Die Himmelsscheibe von Nebra/ The sky disc of Nebra
The Nebra disc is really one of the most interesting artifacts from the whole of European prehistory. Check the internet for the story. I didn't translate all the parts of the poem, but the focus is the poet's lung cancer and his expected death. The disc describes the sky and was found buried in the earth – this is a symbol of death and what comes after it.

Amaryllis belladonna L.
Linnaeus did propose in 1751 a flower clock where flowers which open at different times of day would tell the time. Belladonna is used as a beauty aid, because it makes eyes open wider – like the opening of the flowers.

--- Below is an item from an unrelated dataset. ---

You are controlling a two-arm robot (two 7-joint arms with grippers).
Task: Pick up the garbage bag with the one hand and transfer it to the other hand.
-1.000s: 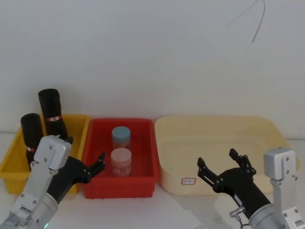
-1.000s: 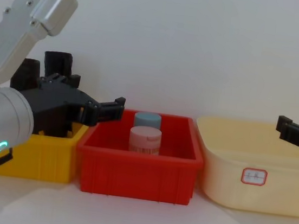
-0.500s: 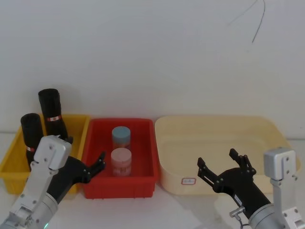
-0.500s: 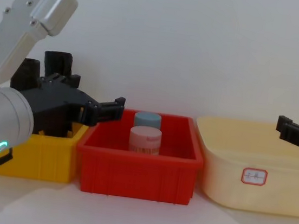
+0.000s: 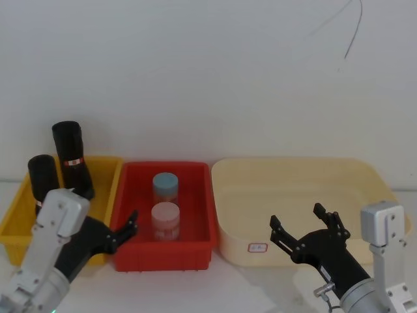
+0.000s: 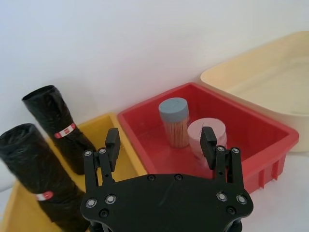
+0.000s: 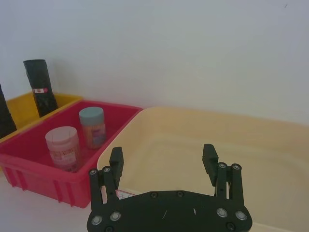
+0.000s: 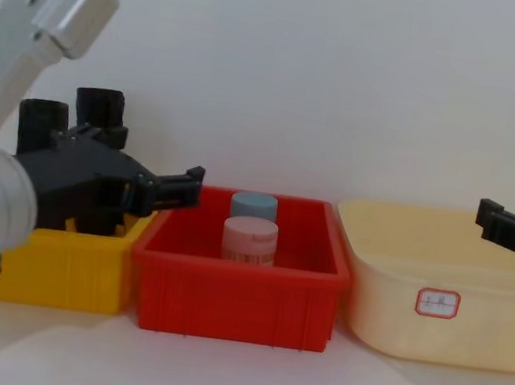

Sibylle Hellespontica / Sibyl of the Hellespont

Sibylle Cumaea/ Cumaean Sibyl
Aeneas started from the Hellespont (Troy) and sailed to Cumae in South Italy. He descended into the underworld through an entrance at Cumae – another reference to death. The Sibyls were humans with prophetic gifts, imagined as old women. There were twelve Sibyls, in the legend; Varro (1st C AD) says there were ten, some monk expanded the team to twelve. The oldest version has four.

My thanks to Ulf Stolterfoht, Norbert Lange,and Tony Frazer for clarifying many points which were utterly baffling to me.